Problem description: Repeat the data that follows, word for word, without the images.

Recorded data:
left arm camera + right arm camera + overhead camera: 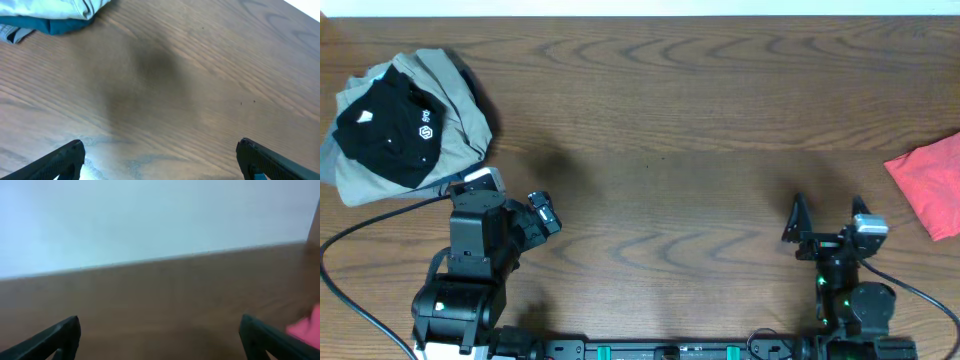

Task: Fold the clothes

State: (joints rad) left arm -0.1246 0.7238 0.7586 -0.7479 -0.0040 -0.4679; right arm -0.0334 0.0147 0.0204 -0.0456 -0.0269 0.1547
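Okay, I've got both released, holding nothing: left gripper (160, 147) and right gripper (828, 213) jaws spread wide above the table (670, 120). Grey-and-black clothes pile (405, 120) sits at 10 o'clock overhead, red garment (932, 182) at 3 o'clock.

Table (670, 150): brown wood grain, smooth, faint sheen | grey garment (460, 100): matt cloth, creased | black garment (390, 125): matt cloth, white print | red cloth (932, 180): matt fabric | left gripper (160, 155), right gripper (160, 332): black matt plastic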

Reply to the task:
left arm camera + right arm camera + overhead camera: 

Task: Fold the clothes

State: (joints rad) left arm -0.1246 0.7238 0.7586 -0.7479 -0.0040 -0.4679; right arm -0.0334 0.0147 0.0204 -0.0456 -0.0269 0.1547
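Okay, I've got both released, holding nothing: left gripper (160, 147) and right gripper (828, 213) jaws spread wide above the table (670, 120). Grey-and-black clothes pile (405, 120) sits at 10 o'clock overhead, red garment (932, 182) at 3 o'clock.

Table (670, 150): brown wood grain, smooth, faint sheen | grey garment (460, 100): matt cloth, creased | black garment (390, 125): matt cloth, white print | red cloth (932, 180): matt fabric | left gripper (160, 155), right gripper (160, 332): black matt plastic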

What was produced is the complete output.